Note that the assert will fail whenever f is a NaN, regardless of what the conversions do. – Lawyer 8/2, 2013 at 13:42

@LightnessRacesinOrbit, agreed, I don't think the code snippet is valid C? You cannot do double(f) in C it is a syntax error. – Woodward 8/2, 2013 at 14:58

@Josh: Yes but more importantly even just the rules of casting can differ wildly between the two languages. "The question is about either C or C++" should never be the default approach. – Hachure 8/2, 2013 at 15:2

"According to IEEE, is there a case where the assert will be satisfied, but the exact bit-level representation is not preserved" - Well, in fact NaNs and 0s don't need to be bit exact to be classfied as NaNs and 0s, with the corresponding implications for == (NaN != NaN, 0 == -0). – Mimicry 8/2, 2013 at 15:3

@LightnessRacesinOrbit, to be pedantic (BTW, I agree the question is flawed) the user is constructing a new double and a new float, not casting (AFAIK, in the strict sense of the word for the language of C++)? So what happens depends on the constructor, not the cast? – Woodward 8/2, 2013 at 15:6

@JoshPetitt Well, in the strict sense of the standard he is indeed casting and not constructing, since floats and doubles don't have constructors. float(x) is a "function-style cast expression" and not a constructor call. – Mimicry 8/2, 2013 at 15:11

By popular request I have modified the code snippet such that it is valid in both C and C++. The original meaning is intended to be preserved 100%.
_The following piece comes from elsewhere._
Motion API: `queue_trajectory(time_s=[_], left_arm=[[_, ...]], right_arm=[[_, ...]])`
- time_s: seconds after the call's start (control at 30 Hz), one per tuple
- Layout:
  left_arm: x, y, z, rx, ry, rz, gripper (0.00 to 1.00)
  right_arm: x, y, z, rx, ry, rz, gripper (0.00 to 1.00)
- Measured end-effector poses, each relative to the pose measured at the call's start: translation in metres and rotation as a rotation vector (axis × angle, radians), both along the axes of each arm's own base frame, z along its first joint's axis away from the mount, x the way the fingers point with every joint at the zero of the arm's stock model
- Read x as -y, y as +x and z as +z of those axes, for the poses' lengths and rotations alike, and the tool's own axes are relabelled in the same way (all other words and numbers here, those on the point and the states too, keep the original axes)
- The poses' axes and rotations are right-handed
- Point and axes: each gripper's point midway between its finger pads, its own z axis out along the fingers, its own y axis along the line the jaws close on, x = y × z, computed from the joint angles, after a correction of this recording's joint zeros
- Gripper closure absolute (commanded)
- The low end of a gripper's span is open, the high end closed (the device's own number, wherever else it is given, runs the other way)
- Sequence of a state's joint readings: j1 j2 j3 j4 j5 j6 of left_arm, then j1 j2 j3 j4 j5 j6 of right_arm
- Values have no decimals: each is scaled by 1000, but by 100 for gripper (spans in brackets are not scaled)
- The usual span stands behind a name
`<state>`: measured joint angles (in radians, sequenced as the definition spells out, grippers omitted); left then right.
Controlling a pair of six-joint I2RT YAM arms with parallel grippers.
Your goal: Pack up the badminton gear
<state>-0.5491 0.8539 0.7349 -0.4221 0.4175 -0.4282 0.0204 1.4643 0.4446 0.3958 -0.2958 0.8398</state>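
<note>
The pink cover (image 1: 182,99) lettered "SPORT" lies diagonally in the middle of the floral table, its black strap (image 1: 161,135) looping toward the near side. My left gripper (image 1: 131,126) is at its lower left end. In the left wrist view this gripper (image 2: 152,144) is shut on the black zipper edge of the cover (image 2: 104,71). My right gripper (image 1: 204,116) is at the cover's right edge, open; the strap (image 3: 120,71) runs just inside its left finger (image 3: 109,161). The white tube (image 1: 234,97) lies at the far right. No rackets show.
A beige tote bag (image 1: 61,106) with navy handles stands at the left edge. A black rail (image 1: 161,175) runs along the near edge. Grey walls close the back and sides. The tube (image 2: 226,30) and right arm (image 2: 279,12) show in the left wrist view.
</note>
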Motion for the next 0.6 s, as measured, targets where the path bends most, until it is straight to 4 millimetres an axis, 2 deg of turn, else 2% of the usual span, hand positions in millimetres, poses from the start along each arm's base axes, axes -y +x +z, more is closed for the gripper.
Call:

I don't remember any such request. The request is to choose one language. – Hachure 8/2, 2013 at 15:27

@LightnessRacesinOrbit: Well, in the event that there is a different answer for C and C++, I am very interested in the details of that difference. That's why I want to preserve it as a question targeting both languages. – Usurpation 8/2, 2013 at 15:29

Remember that checking for equality in doubles/floats is unstable. Check this #17833 – Grabble 12/2, 2013 at 19:46

You don't even need to assume IEEE. C89 says in 3.1.2.5:

The set of values of the type float is a subset of the set of values of the type double

And every other C and C++ standard says equivalent things. As far as I know, NaNs and infinities are "values of the type float", albeit values with some special-case rules when used as operands.

The fact that the float -> double -> float conversion restores the original value of the float follows (in general) from the fact that numeric conversions all preserve the value if it's representable in the destination type.

Bit-level representations are a slightly different matter. Imagine that there's a value of float that has two distinct bitwise representations. Then nothing in the C standard prevents the float -> double -> float conversion from switching one to the other. In IEEE that won't happen for "actual values" unless there are padding bits, but I don't know whether IEEE rules out a single NaN having distinct bitwise representations. NaNs don't compare equal to themselves anyway, so there's also no standard way to tell whether two NaNs are "the same NaN" or "different NaNs" other than maybe converting them to strings. The issue may be moot.

One thing to watch out for is non-conforming modes of compilers, in which they keep super-precise values "under the covers", for example intermediate results left in floating-point registers and reused without rounding. I don't think that would cause your example code to fail, but as soon as you're doing floating-point == it's the kind of thing you start worrying about.

Essence answered 8/2, 2013 at 13:20 Comment(7)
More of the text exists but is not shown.